[Prompt] Respond with nothing but the number of lines in this data that include the word "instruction".
::::
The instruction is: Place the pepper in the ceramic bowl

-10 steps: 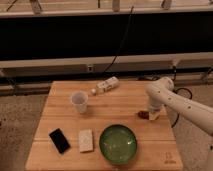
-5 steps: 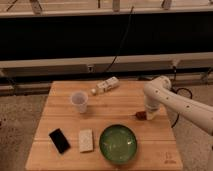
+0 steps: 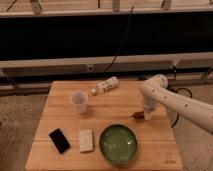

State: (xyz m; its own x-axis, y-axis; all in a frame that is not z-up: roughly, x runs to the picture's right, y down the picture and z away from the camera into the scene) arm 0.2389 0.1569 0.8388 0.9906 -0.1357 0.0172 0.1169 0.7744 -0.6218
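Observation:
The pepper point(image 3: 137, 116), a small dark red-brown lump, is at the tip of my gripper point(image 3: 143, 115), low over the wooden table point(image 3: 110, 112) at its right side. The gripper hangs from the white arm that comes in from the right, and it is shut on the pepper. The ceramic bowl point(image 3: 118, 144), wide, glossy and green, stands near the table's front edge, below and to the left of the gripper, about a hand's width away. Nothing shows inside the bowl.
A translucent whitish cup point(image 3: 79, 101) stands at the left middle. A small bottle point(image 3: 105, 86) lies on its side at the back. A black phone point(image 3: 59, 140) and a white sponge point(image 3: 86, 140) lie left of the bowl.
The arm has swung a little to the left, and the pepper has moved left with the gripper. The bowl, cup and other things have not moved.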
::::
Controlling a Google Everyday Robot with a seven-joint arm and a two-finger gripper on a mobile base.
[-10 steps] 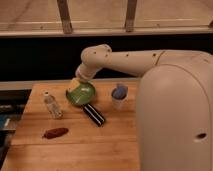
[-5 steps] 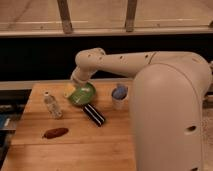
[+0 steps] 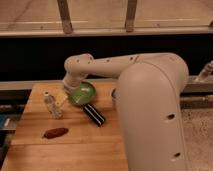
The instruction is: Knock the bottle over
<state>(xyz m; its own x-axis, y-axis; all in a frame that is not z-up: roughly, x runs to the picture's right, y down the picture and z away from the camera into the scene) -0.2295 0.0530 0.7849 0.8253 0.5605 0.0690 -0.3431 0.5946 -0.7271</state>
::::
[Solution to the problem] 2